● **INSTRUCTIONS TO FOLLOW**
Every line of the material must appear in the answer exactly as it does here.

● **DATASET EXTRACT**

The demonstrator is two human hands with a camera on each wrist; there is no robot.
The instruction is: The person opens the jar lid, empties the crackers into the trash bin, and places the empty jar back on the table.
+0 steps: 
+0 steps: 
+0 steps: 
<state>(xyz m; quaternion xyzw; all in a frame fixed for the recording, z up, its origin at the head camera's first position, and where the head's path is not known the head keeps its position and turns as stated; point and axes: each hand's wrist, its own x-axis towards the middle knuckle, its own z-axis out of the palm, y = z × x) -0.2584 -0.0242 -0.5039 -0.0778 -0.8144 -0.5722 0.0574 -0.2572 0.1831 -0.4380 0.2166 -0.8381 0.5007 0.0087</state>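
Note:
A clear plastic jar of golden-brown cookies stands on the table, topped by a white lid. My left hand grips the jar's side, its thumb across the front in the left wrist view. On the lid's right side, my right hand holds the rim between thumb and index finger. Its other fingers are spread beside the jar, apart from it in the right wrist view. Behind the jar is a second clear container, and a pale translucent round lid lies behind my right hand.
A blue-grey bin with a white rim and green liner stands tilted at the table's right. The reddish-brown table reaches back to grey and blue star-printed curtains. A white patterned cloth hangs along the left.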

● **EXERCISE OUTPUT**
The demonstrator is two human hands with a camera on each wrist; there is no robot.
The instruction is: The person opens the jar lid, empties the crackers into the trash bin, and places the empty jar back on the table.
+0 steps: 
+0 steps: 
+0 steps: 
<state>(xyz m; quaternion xyzw; all in a frame fixed for the recording, z up, its origin at the head camera's first position, and where the head's path is not known the head keeps its position and turns as stated; point and axes: each hand's wrist, its own x-axis towards the middle knuckle, its own z-axis out of the palm, y = z × x) -0.2584 -0.0242 -0.5039 -0.0778 -0.8144 -0.5722 0.0574 -0.2572 0.1831 -0.4380 0.2166 -0.8381 0.5007 0.0087</state>
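Note:
A clear plastic jar of golden-brown cookies stands on the table, topped by a white lid. My left hand grips the jar's side, its thumb across the front in the left wrist view. On the lid's right side, my right hand holds the rim between thumb and index finger. Its other fingers are spread beside the jar, apart from it in the right wrist view. Behind the jar is a second clear container, and a pale translucent round lid lies behind my right hand.
A blue-grey bin with a white rim and green liner stands tilted at the table's right. The reddish-brown table reaches back to grey and blue star-printed curtains. A white patterned cloth hangs along the left.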

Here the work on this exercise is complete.